The second ground of the motion is that the employer did not become a party to the record because it did not petition to intervene. The employer participated in the hearings before the joint board and in the hearing before the court. It was an interested and active party, and was aggrieved by the judgment of the superior court. It, therefore, had the right to appeal to this court. Hoff v. Department of Labor & Industries, 198 Wash. 257, 88 P. (2d) 419. The motion is denied.

On the merits of the case, the sole question is whether or not the respondent has, by a clear preponderance of the evidence, overcome the presumption in favor of the correctness of the decision of the department.

Rem. Rev. Stat., § 7697, provides that, in all court proceedings under or pursuant to the workmen’s compensation act, the decision of the department shall be prima facie correct, and the burden of proof shall be on the party attacking the decision. Zankich v. Department of Labor & Industries, 189 Wash. 25, 63 P. (2d) 427; Russell v. Department of Labor & Industries, 194 Wash. 565, 78 P. (2d) 960; Cooper v. Department of Labor & Industries, 195 Wash. 315, 80 P. (2d) 830; Langford v. Department of Labor & Industries, 195 Wash. 412, 81 P. (2d) 277; Schraum v. Department of Labor & Industries, 197 Wash. 336, 85 P. (2d) 262.

The facts, so far as they are undisputed, are these: On December 16, 1934, John Cole, an employee *299 of appellant, being engaged in extrahazardous employment, within the meaning of the workmen’s compensation act, fell from a ladder a distance of about twelve feet onto and across the side of a fuel bin and severely injured his right arm in the region of the axilla, or armpit. At the time of the accident, Cole appeared to be a normal, healthy man. Following the accident, his arm became swollen and discolored, and varicosities developed around the shoulder and across a portion of the chest, indicating that, due to the injury to the axillary vein, nature had attempted to establish a return flow of the blood through the superficial veins.

From the time of the accident until about the middle of February, 1935, Cole worked only part time. The department thereupon allowed him compensation for time loss to the extent of twenty-three days, and later, in March, awarded him compensation for permanent partial disability to the extent of five degrees. The swelling was then gradually decreasing.

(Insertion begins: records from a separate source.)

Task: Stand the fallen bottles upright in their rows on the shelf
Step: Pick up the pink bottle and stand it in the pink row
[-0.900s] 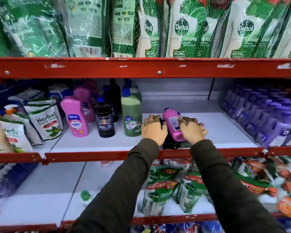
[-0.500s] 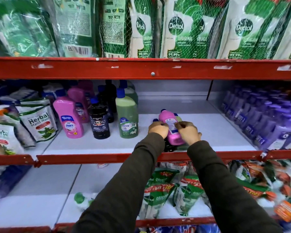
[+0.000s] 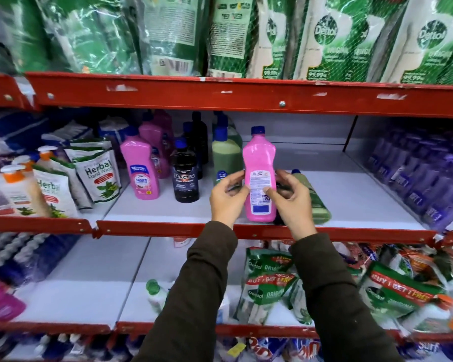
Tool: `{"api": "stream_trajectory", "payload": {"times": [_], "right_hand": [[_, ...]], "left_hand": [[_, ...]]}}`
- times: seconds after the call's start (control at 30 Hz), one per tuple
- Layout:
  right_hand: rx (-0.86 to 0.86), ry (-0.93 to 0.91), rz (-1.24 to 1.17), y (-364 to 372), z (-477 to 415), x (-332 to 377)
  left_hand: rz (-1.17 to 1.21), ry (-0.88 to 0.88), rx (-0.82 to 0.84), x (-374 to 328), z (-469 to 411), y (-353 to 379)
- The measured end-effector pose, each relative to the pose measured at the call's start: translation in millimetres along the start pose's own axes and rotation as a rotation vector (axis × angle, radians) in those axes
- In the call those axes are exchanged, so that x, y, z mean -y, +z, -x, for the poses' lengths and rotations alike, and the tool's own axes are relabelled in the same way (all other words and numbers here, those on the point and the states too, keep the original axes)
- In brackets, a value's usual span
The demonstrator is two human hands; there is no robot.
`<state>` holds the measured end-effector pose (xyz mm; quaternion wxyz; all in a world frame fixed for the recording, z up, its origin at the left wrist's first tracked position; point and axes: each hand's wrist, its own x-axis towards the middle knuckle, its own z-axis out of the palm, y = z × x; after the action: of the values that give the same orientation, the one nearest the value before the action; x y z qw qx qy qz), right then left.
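2 bare hands hold 1 pink bottle [image 3: 259, 176] upright at the front of the middle shelf [image 3: 364, 202], its blue cap up and its back label facing the camera. Whether its base touches the white shelf board cannot be told. The left hand [image 3: 229, 198] pinches the bottle's left edge between thumb and forefinger, the other fingers curled loosely beneath. The right hand [image 3: 292, 201] grips the right side, thumb pressed on the label and fingers wrapped behind the bottle.

Just right of the pink bottle, a green bottle [image 3: 315, 199] lies fallen on its side, blue cap pointing toward the back of the shelf, partly hidden by the right hand. A dark object lies behind the pink bottle at the right hand; what it is cannot be told.

To the left, 3 rows stand upright: pink Shakti bottles [image 3: 141, 171], black Bactin bottles [image 3: 185, 178], and green bottles [image 3: 225, 158] just beside the left hand. Herbal Hand Wash pouches [image 3: 98, 176] lean at the far left; purple bottles [image 3: 424, 178] fill the right bay. Dettol refill packs [image 3: 324, 40] in netting hang above the red shelf rail [image 3: 220, 96]. Dettol pouches [image 3: 270, 283] lie heaped on the shelf below.
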<state>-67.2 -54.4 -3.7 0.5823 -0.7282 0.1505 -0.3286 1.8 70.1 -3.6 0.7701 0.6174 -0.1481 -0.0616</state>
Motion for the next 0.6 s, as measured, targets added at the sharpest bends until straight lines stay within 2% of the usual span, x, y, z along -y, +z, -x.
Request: {"api": "stream_trajectory", "payload": {"times": [0.27,0.6], "right_hand": [[0.107,-0.065,-0.025,113.1,26.6,14.6],[0.211,-0.115,-0.101,251.6,48.9,19.6]], "left_hand": [[-0.03,0.106,-0.056,-21.3,-3.4,-120.7],[-0.078,0.103,-0.138,-23.0,-35.3,-251.2]]}}
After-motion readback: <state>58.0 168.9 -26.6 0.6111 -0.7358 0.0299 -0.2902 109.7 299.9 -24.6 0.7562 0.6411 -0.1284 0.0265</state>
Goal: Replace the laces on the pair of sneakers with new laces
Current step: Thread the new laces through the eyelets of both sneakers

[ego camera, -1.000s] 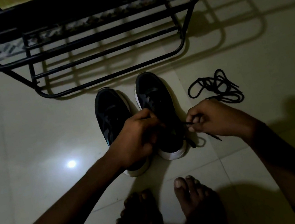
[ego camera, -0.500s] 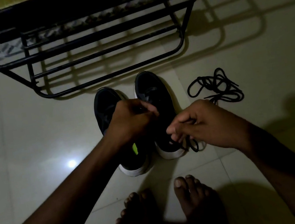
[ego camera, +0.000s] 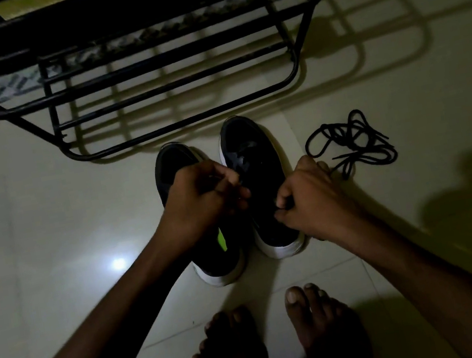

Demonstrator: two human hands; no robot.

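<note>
Both hands closed at the lacing of the worked sneaker (ego camera: 269,229).

The right hand (ego camera: 310,197) has its fingers curled, thumb and forefinger pinching a dark strand of the fitted lace (ego camera: 239,161) at the sneaker's outer edge. The left hand (ego camera: 200,199) is curled with fingertips pressed together over the eyelets; what they hold is too dark to tell. The second sneaker (ego camera: 172,164) stands just beside the worked sneaker, under the left hand. A loose lace (ego camera: 347,154) lies near its other side, the shoe rack (ego camera: 105,18) beyond its toe, bare feet (ego camera: 315,316) near its heel.
</note>
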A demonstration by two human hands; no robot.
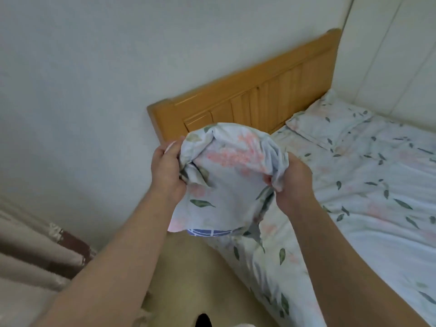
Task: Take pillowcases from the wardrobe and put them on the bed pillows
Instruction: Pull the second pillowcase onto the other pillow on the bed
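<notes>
Nearest me, both forearms reach forward and up from the bottom of the view, wrists level, over the edge of the bed [377,232]. The left hand [168,168] grips a bunched fold at the left edge of the pillowcase [228,175], fingers curled into the cloth. The right hand [292,182] pinches gathered fabric at the right edge (its fingertips are buried in the folds, so I cannot tell their exact lie).

The case hangs between the hands in the air, not touching the mattress. I judge the two side grips are there to work it down over the pillow [205,232], whose blue-checked end shows below the hem, not yet covered.

Farther off, a second pillow [328,121] lies flat against the headboard [259,90], already in matching floral cloth.
</notes>
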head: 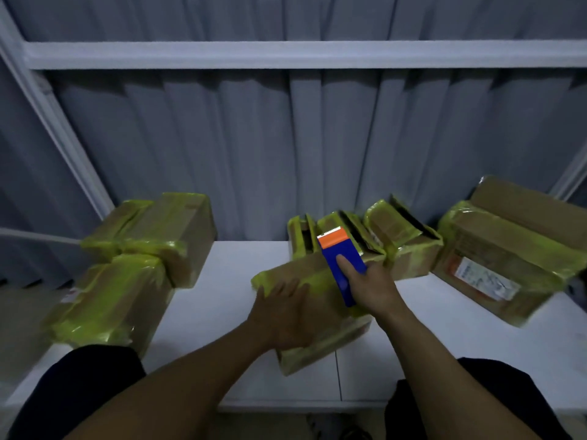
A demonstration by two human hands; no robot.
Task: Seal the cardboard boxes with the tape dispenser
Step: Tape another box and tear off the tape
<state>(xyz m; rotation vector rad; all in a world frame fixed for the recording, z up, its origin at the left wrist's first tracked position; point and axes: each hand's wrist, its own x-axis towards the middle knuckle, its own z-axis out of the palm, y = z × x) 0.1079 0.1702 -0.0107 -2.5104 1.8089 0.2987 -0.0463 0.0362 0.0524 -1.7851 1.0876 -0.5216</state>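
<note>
Gripping blue-orange tape dispenser (342,265), right hand (371,285) over cardboard box (313,312) near bench (222,300) front edge; left hand (282,315) flat on box, fingers straight.

The left hand (282,315) lies palm down, fingers straight and slightly spread, pressing flat on a cardboard box (301,266). The right hand (371,289) curls round the tape dispenser (336,252), with its index finger stretched along the top. Both bare forearms reach forward, converging toward the middle.
</note>
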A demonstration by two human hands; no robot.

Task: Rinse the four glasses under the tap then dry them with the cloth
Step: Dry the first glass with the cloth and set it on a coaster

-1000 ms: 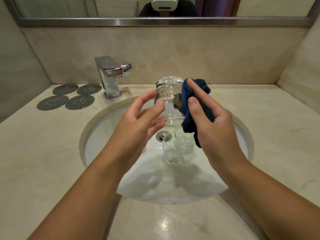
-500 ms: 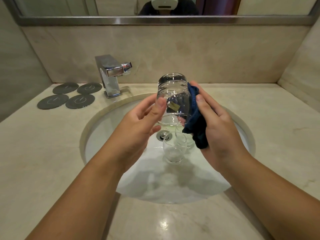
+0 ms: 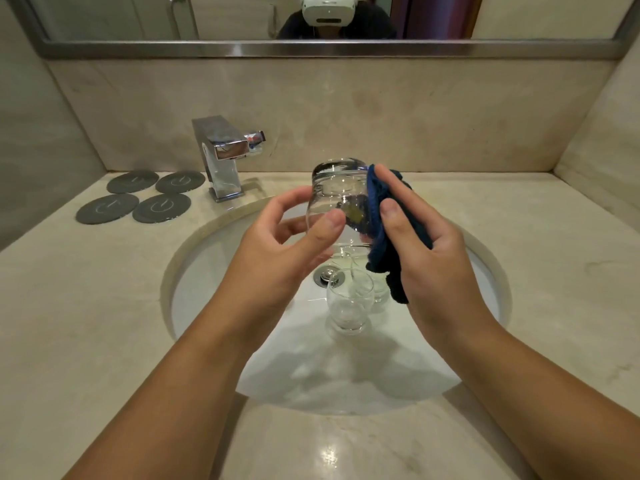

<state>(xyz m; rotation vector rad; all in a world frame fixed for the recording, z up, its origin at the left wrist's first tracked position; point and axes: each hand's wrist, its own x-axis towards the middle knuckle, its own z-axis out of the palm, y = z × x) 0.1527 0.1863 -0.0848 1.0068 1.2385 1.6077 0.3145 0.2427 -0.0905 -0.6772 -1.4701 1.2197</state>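
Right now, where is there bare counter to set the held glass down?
The counter right of the basin is bare back to the wall. So is the left counter in front of the coasters. Crowded: back left, with four coasters and the tap; the basin's middle, where glasses stand by the drain.

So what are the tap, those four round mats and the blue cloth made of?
The tap looks like polished chromed metal: mirror reflections. The mats are thin, matte, dark grey, maybe rubber or slate; unclear. The cloth is soft blue fabric, bunched in folds.
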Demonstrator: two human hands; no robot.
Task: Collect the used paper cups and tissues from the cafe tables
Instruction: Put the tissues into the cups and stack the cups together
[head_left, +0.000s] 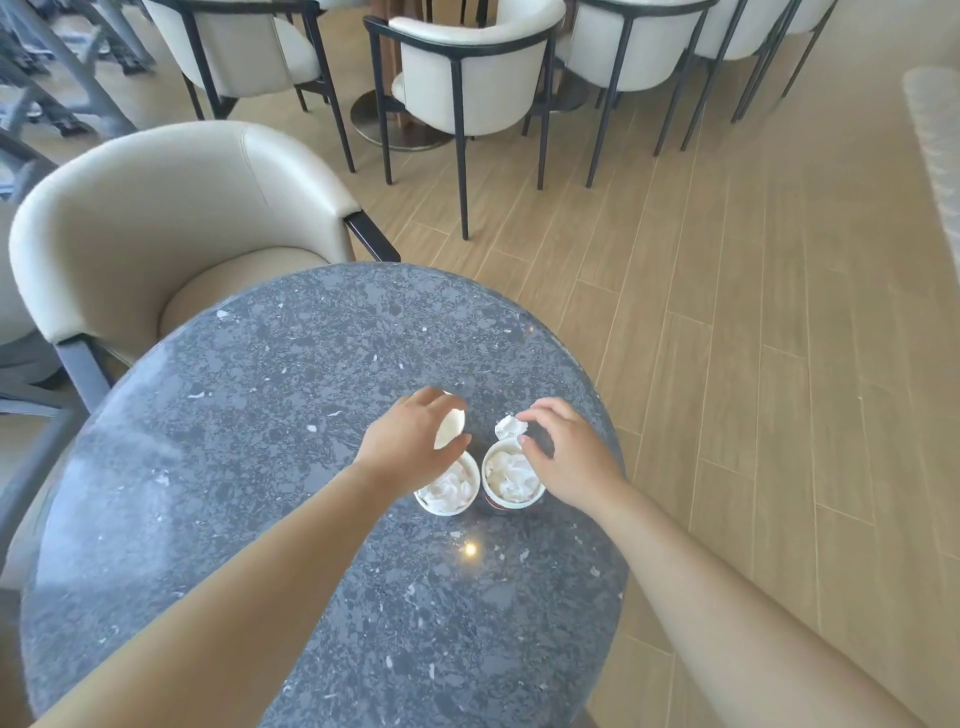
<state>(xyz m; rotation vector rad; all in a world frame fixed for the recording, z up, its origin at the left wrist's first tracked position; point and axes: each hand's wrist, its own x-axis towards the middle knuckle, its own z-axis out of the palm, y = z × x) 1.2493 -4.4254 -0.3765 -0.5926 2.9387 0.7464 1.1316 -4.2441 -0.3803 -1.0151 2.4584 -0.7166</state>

On April 26, 1935, Cole reported to his physician that he had tried to work, but could not do so on account of the pain. The swelling in the upper right arm had not then wholly disappeared.

Some time in May or June of that year, Cole developed what was described as a brassy cough. From May until October, and during such times as appellant’s mill was in operation, Cole continued to work, but with some interruptions; his general health, however, progressively declined.

In October, Cole noticed a pulsating tumor in the upper part of his chest. His physician diagnosed it as an aneurism of the aorta, and ordered him to cease work entirely. On November 9th, Cole entered a hospital, and the following day the aneurism burst, resulting in the death of the patient.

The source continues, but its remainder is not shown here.